Monster, Short Story

Kulning

Normally when someone asks where I’m from, I tell them very plainly that I’m from Chicago. “Why don’t you have an accent?” is usually the silly reply. Because Al Capone isn’t from here, right?

Really I’m far from Chicago, originally. I’m rather from the southern woodlands. As the crow flies across the breezy, central plains with their broad swaths of dancing wheat fields, swerving just so to avoid Starving Rock and the Illinwe River, finally resting in the dewy branches of the frightening and gloomy forest that surrounds Kort.

In the misty gloom one can barely fathom the passage of time. The fog seems to form grasping tendrils of space itself. Swirling about to wrap around every branch and watery leaf.

Here we can barely hear the groan of local critters as they bellow out to the stars above, and to one another in the eternal gasp of life. Together they wrap tentacles about an unconscious universe, which sleeps in the void beyond our gravitational pull.

It’s almost terrifying if you think about it too much. That’s why I sit here listening to the radio in front of my computer. Studying general insurance application so I can be an insurance agent some day, like my Dad.

Minding my own business like teenagers do, even when they’re not disinterested with the world around them. I mean we’re trying to figure things out, right? We don’t have time for much else. It’s busy and complicated work. That and the difference between morbidity and mortality, or the last brief glimpse of Dad’s charger pulling away one final time so many years ago.

My thoughts are broken by Mom poking her head around the doorpost like a slightly terrifying mime, her smile intentionally nightmarish.

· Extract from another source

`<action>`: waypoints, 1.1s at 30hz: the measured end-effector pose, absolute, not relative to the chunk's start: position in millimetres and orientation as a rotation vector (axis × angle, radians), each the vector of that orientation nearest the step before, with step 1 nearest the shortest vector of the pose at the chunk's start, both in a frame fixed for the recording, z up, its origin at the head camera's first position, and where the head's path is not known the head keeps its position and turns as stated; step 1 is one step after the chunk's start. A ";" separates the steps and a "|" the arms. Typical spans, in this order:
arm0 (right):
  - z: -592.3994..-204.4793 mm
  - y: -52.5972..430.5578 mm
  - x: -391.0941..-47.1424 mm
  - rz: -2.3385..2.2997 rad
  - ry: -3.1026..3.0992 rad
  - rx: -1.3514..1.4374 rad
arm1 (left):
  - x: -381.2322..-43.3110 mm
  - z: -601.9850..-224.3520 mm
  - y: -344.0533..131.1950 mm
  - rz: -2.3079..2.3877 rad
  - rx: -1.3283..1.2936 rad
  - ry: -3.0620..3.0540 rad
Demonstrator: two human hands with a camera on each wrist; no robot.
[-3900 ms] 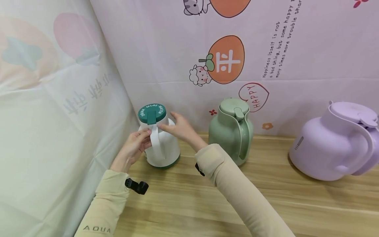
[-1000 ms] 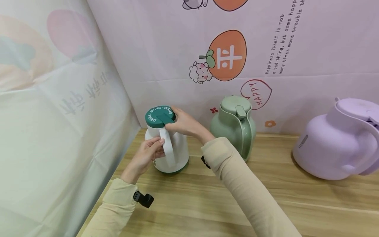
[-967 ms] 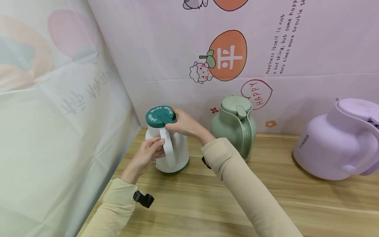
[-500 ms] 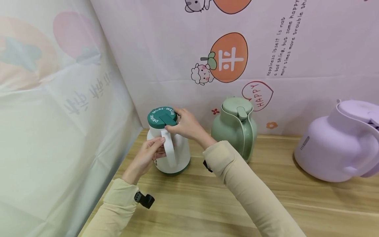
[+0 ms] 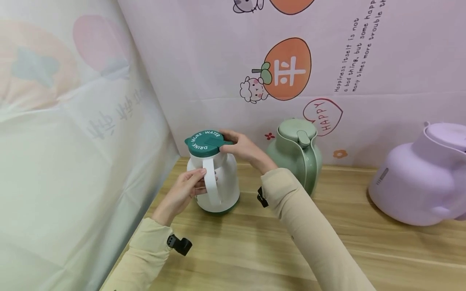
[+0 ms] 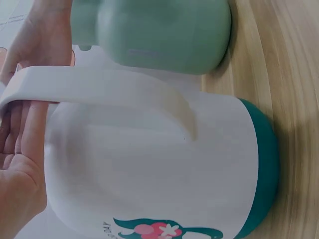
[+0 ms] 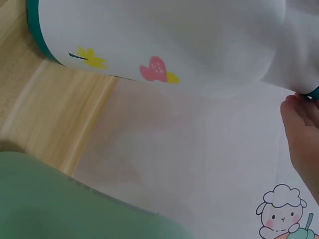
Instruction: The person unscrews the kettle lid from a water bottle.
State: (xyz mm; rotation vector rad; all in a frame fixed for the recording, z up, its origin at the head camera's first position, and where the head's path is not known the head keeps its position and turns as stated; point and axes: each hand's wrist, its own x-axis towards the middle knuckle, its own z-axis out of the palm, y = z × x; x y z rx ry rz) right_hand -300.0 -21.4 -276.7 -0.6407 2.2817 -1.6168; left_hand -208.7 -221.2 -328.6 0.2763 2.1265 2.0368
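Observation:
A white thermos jug [image 5: 227, 178] with a green lid [image 5: 202, 146] and a green base stands upright on the wooden table. My left hand [image 5: 182, 192] holds its white handle [image 5: 210, 178] near the top, thumb on the near side. My right hand [image 5: 245, 149] grips the right side of the lid, with the thumb by the lid's tab, which points right. In the left wrist view, the jug's handle [image 6: 109, 84] passes between both hands. At the right edge of the right wrist view, the right hand [image 7: 304, 137] touches the lid, mostly cut off there.
A sage green jug [image 5: 280, 155] stands just right of the white one, partly behind my right forearm. Farther right is a lilac jug [image 5: 407, 182], cut off by the frame. A printed cloth [image 5: 218, 81] hangs behind, and another cloth [image 5: 73, 182] rises along the left.
The lid has turned anticlockwise on the jug, its tab swinging from over the handle to the right. My right hand has taken hold of the lid; my left hand keeps holding the handle.

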 end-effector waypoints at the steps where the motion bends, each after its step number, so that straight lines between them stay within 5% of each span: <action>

Good job, Mom. “There’s a girl on the telephone in the kitchen”, she says.

I turn to look at my Tandy, my vision zooming in on the time display. “Ugh”

“Forget your date?” Mom asks, perpetually amused with my perpetual schedule of female interactions.

I grab my cap and slip past her to get to the phone, precariously balanced on the edge of the table across from the wall, it’s chord making a barrier to the side door beyond. I pick it up and can hear the familiar sound of several basketballs bouncing on hardwood floors, echoing through the airwaves from my destination beyond the phone wires.

“Hello” I simply say.

“Did you forget something, silly?” came Heather’s voice. I can instantly see with my mind’s eye the last time I saw her, standing in the field by the school. Smiling with those mega arched eyebrows.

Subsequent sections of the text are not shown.